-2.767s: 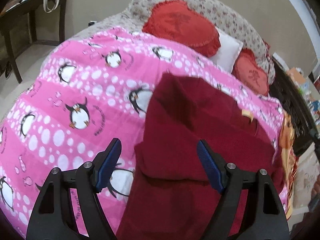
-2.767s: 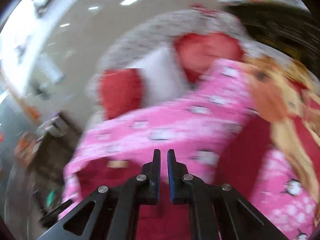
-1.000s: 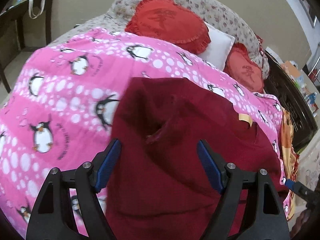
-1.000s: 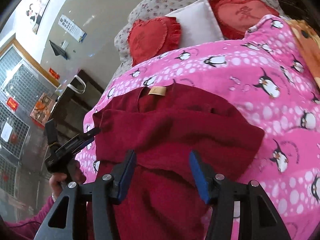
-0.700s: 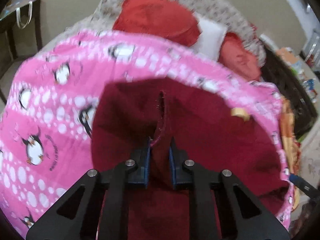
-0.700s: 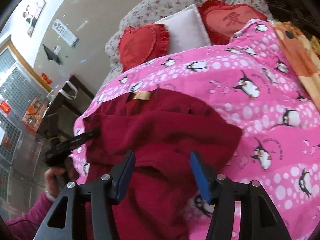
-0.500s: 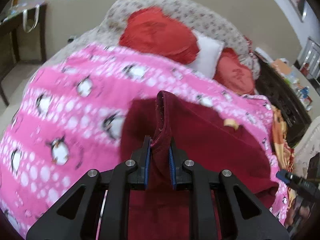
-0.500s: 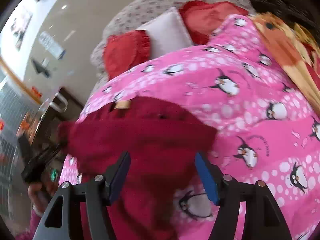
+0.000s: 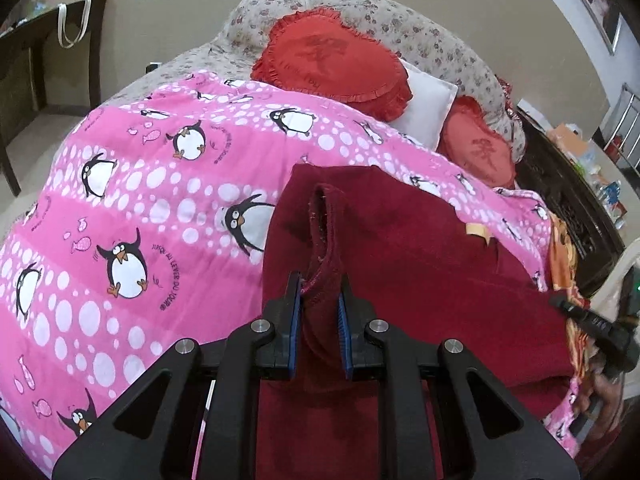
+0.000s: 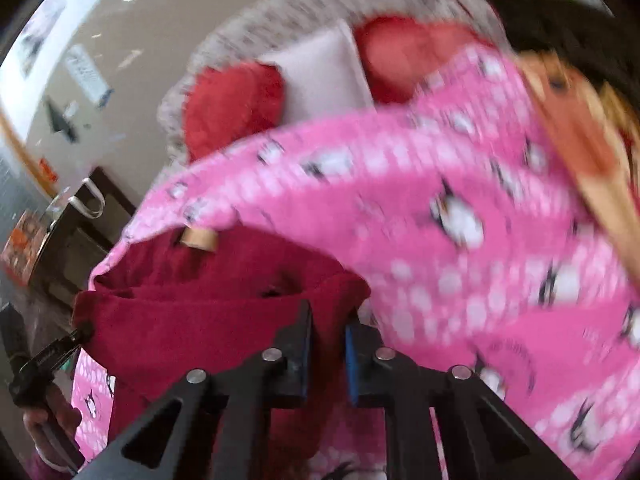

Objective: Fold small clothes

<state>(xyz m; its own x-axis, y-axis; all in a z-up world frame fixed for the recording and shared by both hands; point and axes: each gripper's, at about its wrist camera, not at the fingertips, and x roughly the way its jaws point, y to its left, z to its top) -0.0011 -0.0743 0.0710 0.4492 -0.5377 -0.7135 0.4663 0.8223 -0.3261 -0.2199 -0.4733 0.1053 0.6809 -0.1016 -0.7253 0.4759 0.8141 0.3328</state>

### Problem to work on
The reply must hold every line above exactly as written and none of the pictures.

### Answer to this problem
-2.767s: 
-2.767s: 
-1.000s: 
-1.000s: 
-0.700s: 
-0.700s: 
-0.500s: 
-0.500s: 
+0.000s: 
+0.000s: 

Objective: Fold small clothes

<state>(xyz m; its own x-axis, y-axis; all in a z-up world frame fixed for the recording and shared by both hands; point and axes: each gripper's, at about its wrist camera, not at the fingertips, and x roughly the way its jaws point, y to its left, z to its top) -0.0011 -0.0743 0.0710 0.4492 -0.5377 -0.7135 0.4663 0.8223 -0.3261 -0.2199 -0.4733 0.1053 0.6809 -0.1016 -0.7253 0.4759 0.8141 0.3328</state>

The response to the exercise is complete.